I don’t think it’s a good practice to make decisions based upon predictions rather than facts.  The population growth has been predicted for over two decades for Lebanon and it just hasn’t happened.  Their enrollment in 2006 was 1024.  Last year, it was 1033.  It peaked at 1049 in 2023 and they had their lowest enrollment from 2006 to now in 2019 when it was 973.  I’m not saying it can’t happen, but Lebanon hasn’t grown that much.  Maybe they will, but that is a bridge to cross after it has been built.

Danville has followed a similar trend.  760 in 2006, 820 now.  Lowest was 739 in 2021 and highest was 827 in 2014.

I hear yeah, but the growth isn't in Lebanon. It's in Whitestown and that town is booming with construction. Only a small portion of the south end of Whitestown feeds into Zionsville. The rest of Whitestown, where the growth is planned, feeds into Lebanon. I think it'll become a reality. The infrastructure is already being added North and West of Whitestown for more growth. Whether that moves the needle on Lebanon's enrollment will remain to be seen. 

Posted (edited)

 

13 hours ago, Boilernation said:

I hear yeah, but the growth isn't in Lebanon. It's in Whitestown and that town is booming with construction. 
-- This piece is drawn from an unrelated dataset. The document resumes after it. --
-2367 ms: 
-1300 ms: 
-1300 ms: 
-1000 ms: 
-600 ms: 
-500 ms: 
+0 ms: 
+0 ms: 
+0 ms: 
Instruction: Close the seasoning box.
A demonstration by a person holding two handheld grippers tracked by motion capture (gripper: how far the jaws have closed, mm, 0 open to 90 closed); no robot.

I thought Lebanon was basically out of water at this point, and has curtailed a lot of future expansion plans.  This LEAP district boondoggle northwest of the town has forced them to purchase water from neighboring utility companies while their is squabbling over a proposed water pipeline, some 40-50 miles long, being built from a Wabash river aquifer in Tippecanoe county to Boone county.  

Edited by Muda69
Posted
2 hours ago, Muda69 said:

 

I thought Lebanon was basically out of water at this point, and has curtailed a lot of future expansion plans.  This LEAP district boondoggle northwest of the town has forced them to purchase water from neighboring utility companies while their is squabbling over a proposed water pipeline, some 40-50 miles long, being built from a Wabash river aquifer in Tippecanoe county to Boone county.  

Interesting. I haven't heard about that. Whitestown gets their water from Citizens and has no issues that I'm aware of. I'm in Whitestown daily. I can see the infrastructure being put in all over the place to support new development as well as new neighborhoods getting built. This is all within the Lebanon district around Gold Club of Indiana (West of I-65 and West of Indianapolis Road) as well as to the east / north / near south of the old town of Whitestown. The neighborhoods that line Indianapolis Road feed into Zionsville as well as the neighborhoods east of I-65 and south of 500 South.

Here's a recent article about a new development proposal that mentions Whitestown is planning on going from 13-14K in population to 26-30K within 10 years. A huge percent of that growth has to come form the Lebanon district. There's not much left to develop in the Zionsville district. I have no idea how much that will increase Lebanon's enrollment.